**TASK PROMPT**:
In the entries that follow, the lines from the one with "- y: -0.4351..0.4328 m" through the one with "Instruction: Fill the" are the ones to write out, exactly and with both ends included. Nothing else should appear.

SOURCE INFORMATION section start

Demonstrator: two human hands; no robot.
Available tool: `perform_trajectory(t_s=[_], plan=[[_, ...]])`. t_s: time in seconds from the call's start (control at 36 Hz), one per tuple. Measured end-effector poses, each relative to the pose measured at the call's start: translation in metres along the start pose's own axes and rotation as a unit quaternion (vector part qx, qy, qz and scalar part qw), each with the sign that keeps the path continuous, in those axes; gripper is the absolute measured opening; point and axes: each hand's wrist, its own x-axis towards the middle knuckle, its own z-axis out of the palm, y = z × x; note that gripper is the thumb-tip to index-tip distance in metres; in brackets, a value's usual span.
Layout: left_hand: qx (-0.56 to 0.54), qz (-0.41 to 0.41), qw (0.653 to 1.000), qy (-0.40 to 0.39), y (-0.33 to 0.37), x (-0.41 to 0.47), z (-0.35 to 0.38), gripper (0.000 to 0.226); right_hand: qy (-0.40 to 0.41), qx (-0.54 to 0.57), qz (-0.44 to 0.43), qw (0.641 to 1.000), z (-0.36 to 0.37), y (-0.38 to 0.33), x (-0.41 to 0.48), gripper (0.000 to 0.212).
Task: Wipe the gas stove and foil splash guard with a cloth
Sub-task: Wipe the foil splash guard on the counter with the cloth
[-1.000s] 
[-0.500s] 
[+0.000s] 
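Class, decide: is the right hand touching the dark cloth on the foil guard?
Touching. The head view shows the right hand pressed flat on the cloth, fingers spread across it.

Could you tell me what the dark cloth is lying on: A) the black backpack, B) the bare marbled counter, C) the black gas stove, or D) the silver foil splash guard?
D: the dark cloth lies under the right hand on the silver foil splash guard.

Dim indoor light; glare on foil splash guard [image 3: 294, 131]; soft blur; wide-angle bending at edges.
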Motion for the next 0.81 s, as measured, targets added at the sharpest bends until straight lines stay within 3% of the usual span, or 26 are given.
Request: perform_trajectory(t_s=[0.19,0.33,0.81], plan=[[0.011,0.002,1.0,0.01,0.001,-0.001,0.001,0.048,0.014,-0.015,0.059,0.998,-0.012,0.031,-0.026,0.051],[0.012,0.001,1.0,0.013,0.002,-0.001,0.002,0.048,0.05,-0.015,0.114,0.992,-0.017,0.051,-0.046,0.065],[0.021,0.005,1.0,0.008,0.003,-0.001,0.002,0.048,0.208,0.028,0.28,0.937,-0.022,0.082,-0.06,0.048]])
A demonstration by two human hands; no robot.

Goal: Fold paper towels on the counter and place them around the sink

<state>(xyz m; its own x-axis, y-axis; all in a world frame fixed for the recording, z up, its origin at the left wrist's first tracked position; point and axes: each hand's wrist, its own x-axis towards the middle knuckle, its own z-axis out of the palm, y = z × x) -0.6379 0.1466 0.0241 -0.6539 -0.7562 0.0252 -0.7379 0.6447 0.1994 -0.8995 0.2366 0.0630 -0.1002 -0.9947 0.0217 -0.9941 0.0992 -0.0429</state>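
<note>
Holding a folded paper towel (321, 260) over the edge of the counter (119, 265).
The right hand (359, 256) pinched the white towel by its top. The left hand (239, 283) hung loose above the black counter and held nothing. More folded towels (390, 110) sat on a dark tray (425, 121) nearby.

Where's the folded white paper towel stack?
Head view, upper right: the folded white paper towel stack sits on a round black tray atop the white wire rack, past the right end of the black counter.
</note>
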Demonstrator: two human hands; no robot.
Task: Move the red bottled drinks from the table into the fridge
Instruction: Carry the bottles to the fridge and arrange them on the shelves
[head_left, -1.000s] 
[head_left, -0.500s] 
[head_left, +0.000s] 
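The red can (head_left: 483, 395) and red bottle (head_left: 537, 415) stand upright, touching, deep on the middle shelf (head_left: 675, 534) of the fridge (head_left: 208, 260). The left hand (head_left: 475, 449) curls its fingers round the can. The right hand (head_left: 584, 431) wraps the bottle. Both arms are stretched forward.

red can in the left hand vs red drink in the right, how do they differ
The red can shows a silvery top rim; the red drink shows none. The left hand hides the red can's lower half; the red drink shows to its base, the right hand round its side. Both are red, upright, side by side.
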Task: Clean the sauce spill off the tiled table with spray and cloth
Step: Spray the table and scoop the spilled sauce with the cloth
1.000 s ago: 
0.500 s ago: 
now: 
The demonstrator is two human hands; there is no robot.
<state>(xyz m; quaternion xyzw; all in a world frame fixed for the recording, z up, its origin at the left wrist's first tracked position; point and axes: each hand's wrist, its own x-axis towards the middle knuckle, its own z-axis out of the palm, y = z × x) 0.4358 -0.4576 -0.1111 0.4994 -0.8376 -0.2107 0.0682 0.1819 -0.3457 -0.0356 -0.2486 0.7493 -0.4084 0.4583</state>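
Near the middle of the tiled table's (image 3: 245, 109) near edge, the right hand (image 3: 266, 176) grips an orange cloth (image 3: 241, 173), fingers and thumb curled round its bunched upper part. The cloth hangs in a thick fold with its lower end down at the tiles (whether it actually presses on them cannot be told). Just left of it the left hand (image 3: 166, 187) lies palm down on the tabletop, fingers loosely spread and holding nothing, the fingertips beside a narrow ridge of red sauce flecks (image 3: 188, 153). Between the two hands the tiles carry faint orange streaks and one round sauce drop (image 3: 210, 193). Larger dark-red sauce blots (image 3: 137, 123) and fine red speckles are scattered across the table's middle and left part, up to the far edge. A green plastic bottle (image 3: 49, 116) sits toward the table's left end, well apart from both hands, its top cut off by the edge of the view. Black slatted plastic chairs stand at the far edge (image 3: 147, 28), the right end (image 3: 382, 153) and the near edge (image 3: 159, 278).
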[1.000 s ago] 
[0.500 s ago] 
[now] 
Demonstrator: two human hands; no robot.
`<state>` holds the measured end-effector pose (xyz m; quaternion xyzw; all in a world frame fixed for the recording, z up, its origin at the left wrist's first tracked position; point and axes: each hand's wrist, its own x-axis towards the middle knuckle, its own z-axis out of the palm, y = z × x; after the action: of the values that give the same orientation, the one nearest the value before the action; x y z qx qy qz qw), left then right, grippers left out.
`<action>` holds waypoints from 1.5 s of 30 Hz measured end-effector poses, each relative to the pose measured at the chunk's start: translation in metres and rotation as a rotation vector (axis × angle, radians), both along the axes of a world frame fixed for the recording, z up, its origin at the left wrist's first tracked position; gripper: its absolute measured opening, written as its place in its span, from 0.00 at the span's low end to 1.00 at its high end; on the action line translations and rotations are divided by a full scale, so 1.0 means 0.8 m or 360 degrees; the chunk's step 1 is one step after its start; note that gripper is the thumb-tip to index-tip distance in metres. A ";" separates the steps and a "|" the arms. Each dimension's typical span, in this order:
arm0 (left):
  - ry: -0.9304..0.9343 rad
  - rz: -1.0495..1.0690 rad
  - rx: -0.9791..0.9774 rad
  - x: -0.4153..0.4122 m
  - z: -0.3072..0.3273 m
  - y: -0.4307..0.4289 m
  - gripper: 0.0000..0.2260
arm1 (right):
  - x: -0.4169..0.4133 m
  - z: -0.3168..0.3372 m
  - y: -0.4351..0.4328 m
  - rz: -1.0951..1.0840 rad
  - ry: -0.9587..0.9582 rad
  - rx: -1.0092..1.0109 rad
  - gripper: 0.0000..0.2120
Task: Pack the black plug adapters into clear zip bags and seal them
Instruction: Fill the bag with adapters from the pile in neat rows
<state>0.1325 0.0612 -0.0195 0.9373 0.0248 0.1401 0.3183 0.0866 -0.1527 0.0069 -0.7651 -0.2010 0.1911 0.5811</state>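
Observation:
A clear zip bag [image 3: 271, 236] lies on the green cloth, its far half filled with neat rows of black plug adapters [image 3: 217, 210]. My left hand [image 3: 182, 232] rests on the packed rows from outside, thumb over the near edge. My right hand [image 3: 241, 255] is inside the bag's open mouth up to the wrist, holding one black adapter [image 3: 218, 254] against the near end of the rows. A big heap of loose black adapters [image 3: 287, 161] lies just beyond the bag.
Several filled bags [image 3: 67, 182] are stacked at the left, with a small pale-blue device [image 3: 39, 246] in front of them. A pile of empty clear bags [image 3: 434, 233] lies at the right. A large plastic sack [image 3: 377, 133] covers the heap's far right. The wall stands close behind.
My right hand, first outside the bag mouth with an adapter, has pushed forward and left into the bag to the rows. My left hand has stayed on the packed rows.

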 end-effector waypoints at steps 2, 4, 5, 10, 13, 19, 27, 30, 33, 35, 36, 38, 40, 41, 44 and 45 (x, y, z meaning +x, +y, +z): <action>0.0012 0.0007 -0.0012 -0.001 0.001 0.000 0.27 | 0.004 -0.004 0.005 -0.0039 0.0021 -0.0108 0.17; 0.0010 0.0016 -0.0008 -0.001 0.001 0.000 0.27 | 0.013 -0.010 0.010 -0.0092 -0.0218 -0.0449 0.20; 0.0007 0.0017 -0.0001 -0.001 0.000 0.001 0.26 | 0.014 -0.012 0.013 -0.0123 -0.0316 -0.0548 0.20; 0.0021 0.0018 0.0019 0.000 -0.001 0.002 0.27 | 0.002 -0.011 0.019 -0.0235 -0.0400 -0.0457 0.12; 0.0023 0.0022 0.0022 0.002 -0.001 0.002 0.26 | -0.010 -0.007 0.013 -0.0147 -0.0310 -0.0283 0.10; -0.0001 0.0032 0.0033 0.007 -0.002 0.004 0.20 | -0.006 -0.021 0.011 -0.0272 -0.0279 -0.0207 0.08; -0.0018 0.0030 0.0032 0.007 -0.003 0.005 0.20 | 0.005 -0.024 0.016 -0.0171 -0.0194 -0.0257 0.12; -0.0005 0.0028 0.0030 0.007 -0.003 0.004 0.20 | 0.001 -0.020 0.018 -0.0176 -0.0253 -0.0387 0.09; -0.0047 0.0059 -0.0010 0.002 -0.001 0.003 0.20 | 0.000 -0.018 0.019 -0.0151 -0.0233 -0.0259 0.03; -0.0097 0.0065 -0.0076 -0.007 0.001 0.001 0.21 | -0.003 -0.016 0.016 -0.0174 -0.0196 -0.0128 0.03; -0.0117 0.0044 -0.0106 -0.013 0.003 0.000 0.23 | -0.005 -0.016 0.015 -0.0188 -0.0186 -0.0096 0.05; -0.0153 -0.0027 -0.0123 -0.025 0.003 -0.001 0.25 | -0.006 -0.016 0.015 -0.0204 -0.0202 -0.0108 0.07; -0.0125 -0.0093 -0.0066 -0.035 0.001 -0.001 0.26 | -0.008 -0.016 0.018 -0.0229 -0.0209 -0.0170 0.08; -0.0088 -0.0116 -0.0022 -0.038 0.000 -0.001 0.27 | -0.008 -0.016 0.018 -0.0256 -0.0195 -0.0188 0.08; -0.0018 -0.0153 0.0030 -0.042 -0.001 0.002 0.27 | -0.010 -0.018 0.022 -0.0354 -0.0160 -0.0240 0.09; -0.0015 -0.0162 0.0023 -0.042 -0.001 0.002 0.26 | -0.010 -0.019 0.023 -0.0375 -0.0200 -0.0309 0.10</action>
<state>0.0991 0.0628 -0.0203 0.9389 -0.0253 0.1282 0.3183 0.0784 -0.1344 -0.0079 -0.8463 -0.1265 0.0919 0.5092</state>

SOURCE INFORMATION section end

**TASK RESULT**:
  - y: -0.4351..0.4328 m
  - rz: -1.0951..1.0840 rad
  - ry: -0.9587..0.9582 rad
  - rx: -1.0092..1.0109 rad
  - gripper: 0.0000..0.2120
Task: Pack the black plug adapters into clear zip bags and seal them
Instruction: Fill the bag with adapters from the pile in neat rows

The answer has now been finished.